Alvensleben embodied in this time the "American Dream": He had by vigor, vision and entrepreneurial risk-taking within a few years advanced from a simple day laborer to become a millionaire in high finance. Even within his lifetime he was regarded as a legend and is now considered one of the great figures from the pioneering days of British Columbia's views.

==First World War==
The outbreak of the First World War led to an abrupt end of his economic empire. His assets were confiscated as enemy property.
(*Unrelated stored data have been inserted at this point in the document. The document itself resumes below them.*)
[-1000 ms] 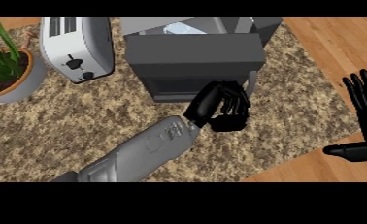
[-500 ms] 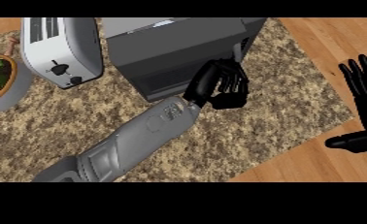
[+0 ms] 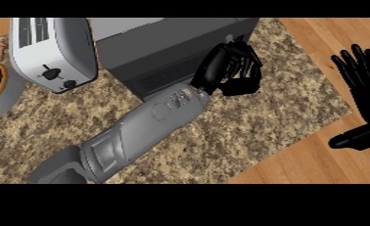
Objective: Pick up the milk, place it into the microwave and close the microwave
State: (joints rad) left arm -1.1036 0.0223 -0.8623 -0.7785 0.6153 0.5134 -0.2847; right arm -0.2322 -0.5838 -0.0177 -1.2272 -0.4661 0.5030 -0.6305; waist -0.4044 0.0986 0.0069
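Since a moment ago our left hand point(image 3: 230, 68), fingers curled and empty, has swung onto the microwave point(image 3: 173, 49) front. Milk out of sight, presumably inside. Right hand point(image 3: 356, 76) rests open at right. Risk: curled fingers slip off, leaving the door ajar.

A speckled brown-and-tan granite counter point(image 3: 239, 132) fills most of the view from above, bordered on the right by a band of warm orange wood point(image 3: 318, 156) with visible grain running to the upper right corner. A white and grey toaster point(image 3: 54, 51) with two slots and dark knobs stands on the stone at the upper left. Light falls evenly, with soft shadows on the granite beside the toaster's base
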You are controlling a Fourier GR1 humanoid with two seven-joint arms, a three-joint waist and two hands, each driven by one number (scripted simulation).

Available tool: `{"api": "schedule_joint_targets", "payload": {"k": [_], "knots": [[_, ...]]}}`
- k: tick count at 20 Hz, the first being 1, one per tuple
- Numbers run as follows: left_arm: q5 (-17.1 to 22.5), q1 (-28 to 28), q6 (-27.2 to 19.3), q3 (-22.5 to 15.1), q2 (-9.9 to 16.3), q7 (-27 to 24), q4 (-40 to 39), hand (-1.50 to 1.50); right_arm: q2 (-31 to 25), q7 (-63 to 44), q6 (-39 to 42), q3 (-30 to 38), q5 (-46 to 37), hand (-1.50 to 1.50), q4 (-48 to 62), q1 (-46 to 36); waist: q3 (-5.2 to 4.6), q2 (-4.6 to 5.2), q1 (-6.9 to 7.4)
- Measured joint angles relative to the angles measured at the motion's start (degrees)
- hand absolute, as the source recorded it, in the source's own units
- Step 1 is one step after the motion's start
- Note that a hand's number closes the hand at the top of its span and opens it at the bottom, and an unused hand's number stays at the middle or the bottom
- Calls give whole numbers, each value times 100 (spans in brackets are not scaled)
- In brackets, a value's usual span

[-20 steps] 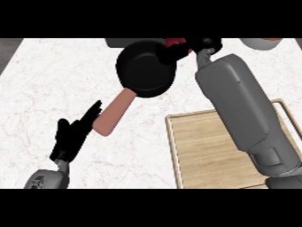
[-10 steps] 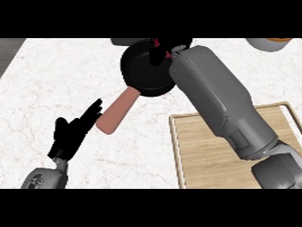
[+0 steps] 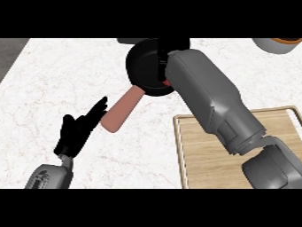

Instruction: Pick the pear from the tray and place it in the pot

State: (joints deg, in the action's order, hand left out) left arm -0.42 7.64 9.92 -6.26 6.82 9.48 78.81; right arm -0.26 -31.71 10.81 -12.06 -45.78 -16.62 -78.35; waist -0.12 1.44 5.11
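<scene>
Pear: hidden from you; only a red sliver shows at the pot [image 3: 146, 71], beneath the right forearm [image 3: 209, 102], and you cannot confirm what it is. Right hand [image 3: 172, 44] sits over the pot, its grasp not discernible. Lower squarely inside the rim before releasing, clear of the pink handle [image 3: 121, 113]. Left hand [image 3: 80, 131] rests relaxed, fingers straight. Wooden tray [image 3: 199, 159] lies on white marble counter [image 3: 55, 80]; a bowl [image 3: 279, 44] sits top right.

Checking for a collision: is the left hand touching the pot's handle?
Cannot tell. In the head view the left hand's straight fingertips end right at the edge of the pot's handle, with no plain gap or contact showing.
</scene>
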Motion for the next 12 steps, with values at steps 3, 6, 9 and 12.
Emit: {"api": "schedule_joint_targets", "payload": {"k": [3,6,9,12], "knots": [[-15,57,17,-9,-11,-4,-44,0,13,139,-182,137,236,-150,85,-43,3,21,46],[-16,166,13,-5,-45,17,-117,0,20,463,-850,410,585,-150,-169,45,9,39,69],[13,132,39,17,-28,5,-110,0,23,820,-1588,797,965,-150,-454,84,16,34,73],[-26,142,-21,6,-74,-26,-125,0,25,1095,-2374,1164,1352,-150,-724,100,17,20,51]]}}
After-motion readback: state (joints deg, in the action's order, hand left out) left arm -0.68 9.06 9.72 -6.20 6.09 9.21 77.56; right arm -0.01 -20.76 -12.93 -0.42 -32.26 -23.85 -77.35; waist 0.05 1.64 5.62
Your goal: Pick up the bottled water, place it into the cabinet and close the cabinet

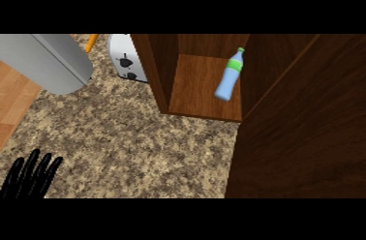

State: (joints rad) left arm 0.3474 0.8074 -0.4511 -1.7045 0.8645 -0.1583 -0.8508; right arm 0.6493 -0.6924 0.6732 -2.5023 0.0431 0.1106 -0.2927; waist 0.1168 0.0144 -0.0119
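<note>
Blue bottle (229, 75): green cap and band, inside the cabinet (207, 89) on its shelf
Cabinet door (300, 132): open, cut off right of the bottle
Toaster (127, 65): left of cabinet, partly hidden
Left robot hand (30, 178): fingers straight, on the desk (136, 137) far below-left of cabinet
Right robot hand: unseen

I see only one black robot hand (30, 178), my left, at the lower left corner of the head view. Its fingers are straight and spread slightly, pointing up and away from me, with the tips fanned apart. It rests open near the edge and holds nothing. The palm and forearm are cut off by the frame. My right robot hand shows nowhere in this view.
</note>
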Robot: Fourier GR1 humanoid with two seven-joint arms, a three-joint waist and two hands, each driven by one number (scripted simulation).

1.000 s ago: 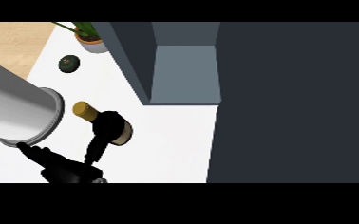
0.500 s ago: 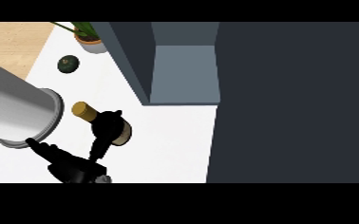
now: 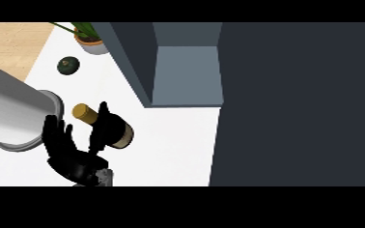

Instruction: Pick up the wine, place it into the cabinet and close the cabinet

He had to escape an arrest, leaving Canada and settling in Seattle. Then in 1917 when the United States entered the war, he became suspected as a "spy". He was arrested by a business associate Marshall Latham Bond. He was held in the internment camp at Fort Douglas in the state of Utah, from August 18, 1917 to March 3, 1920. He was acquitted after the war though others in his organization were found guilty. Among his defenders was his arresting officer Marshall Bond. He then worked in real estate business and as a stockbroker in Seattle, but without his previous economic successes, he could not operate on the same scale again. In 1939 he was naturalized as an American citizen.